Python syntax in Lisp and Scheme

Kenny Tilton ktilton at nyc.rr.com
Thu Oct 9 14:46:21 EDT 2003


Matthias wrote:

> Kenny Tilton <ktilton at nyc.rr.com> writes:
> 
> 
>>Pascal Costanza wrote:
>>
>>>>No studies, tho.
>>>
>>>Here they are: http://home.adelphi.edu/sbloch/class/hs/testimonials/
>>
>>Oh, please:
>>
>>"My point is... before I started teaching Scheme, weak students would
>>get overwhelmed by it all and would start a downward spiral. With
>>Scheme, if they just keep plugging along, weak students will have a
>>strong finish. And that's a great feeling for both of us!"
>>
>>That kind of anecdotal crap is meaningless. We need statistics!
>>Preferably with lots of decimal places so we know they are accurate.
>>
>>:)
> 
> 
> Why the smiley?  


Sorry, I was still laughing to myself about that study with the lines of 
code count (and measuring the power of a language by the number of 
machine instructions per line or whatever that was).

> ...Many hours of discussions could be spared if there
> were real, scientific, solid studies on the benefit of certain
> language features or languages...

Studies schmudies. Everyone knows 10% of the people do 90% of the code 
(well it might be 5-95). Go ask them. I think they are all saying (some) 
Lisp and/or Python right now.

  in certain domains or for certain types
> of programmers. 

There's that relativism thing again. I think a good programming language 
will be good for everyone, not some. What many people do not know is 
that Lisp (macros aside!) is just a normal computer language with a 
kazillion things done better, like generic functions and special 
variables to name just two. Norvig himself talked about this, pardon my 
alziness in not scaring up that well-know URL: Python is getting to be a 
lot like Lisp, though again macros forced him into some hand-waving.

>.. It would help get successful languages become
> accepted in slow/big/dump organizations. 

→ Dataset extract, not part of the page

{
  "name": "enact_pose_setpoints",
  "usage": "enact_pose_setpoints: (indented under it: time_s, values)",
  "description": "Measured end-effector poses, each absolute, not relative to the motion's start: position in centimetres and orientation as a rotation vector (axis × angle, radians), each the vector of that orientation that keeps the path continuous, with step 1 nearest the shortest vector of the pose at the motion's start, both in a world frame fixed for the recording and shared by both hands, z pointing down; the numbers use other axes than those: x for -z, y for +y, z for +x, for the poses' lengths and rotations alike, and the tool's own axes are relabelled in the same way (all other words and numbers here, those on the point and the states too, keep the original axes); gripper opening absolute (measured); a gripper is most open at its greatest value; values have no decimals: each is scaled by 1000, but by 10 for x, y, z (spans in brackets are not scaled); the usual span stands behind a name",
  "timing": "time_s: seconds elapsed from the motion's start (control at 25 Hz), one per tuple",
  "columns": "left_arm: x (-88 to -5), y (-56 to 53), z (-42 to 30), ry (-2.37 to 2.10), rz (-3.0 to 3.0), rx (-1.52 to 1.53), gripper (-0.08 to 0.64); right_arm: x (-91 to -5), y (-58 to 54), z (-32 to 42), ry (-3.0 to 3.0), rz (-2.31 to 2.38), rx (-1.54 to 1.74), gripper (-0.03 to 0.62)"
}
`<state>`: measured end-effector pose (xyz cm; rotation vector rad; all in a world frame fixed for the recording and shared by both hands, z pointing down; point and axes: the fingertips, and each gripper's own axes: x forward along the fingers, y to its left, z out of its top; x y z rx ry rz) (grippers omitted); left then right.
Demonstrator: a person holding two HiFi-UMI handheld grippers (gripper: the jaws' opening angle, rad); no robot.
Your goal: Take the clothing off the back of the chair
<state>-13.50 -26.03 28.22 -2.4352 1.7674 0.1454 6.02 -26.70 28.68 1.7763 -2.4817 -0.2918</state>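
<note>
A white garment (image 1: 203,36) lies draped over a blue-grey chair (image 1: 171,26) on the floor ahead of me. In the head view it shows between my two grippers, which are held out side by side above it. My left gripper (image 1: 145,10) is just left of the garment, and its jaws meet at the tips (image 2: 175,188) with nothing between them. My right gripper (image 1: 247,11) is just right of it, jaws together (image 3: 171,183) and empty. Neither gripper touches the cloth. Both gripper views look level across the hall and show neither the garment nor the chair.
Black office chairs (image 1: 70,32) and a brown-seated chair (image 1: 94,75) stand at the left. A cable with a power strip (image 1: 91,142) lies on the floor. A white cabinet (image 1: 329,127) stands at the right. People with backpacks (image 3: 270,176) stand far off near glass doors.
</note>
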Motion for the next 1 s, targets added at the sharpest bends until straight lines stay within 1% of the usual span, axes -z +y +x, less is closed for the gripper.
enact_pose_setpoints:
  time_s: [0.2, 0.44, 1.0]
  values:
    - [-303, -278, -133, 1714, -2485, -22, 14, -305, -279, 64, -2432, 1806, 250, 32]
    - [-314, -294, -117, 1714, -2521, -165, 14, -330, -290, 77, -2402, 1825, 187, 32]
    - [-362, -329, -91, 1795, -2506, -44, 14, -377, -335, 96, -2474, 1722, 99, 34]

Why you starry-eyed dreamer, you! Yes, here comes the PHB now waving his 
copy of Software Engineering Quarterly.

  It would point language
> designers in the right directions. Project leaders could replace
> trail-and-error by more efficient search techniques.  (Assuming for a
> second, programmers or managers would make rational decisions when
> choosing a programming language and having available trustworthy
> data.)

Careful, any more of that and the MIB will come get you and send you 
back to the planet you came from.

> 
> I imagine such studies are quite hard to do properly, but having them
> would be useful.

OK, I am smiling again at the first half of that sentence. But there is 
hope. My Cells package naturally exposes the interdependency of program 
state, something Brooks (correctly) identified as a huge problem in 
software engineering, hence his (mistaken) conviction there could be no 
magic bullet.

Now Cells can (and have been to various degrees) been ported to C++, 
Java, and Python. If those ports were done as fully as possible, such 
that they passed the regression tests used on the Lisp reference 
implementation, we could then measure productivity, because (I am 
guessing) the internal state dependencies will serve quite nicely as a 
measure of "how much" program got written by a team, one which could be 
used to compare intelligently the productivity on different projects in 
different languages. (You can't have the same team do the same project, 
and you can't use two different teams, for obvious reasons.)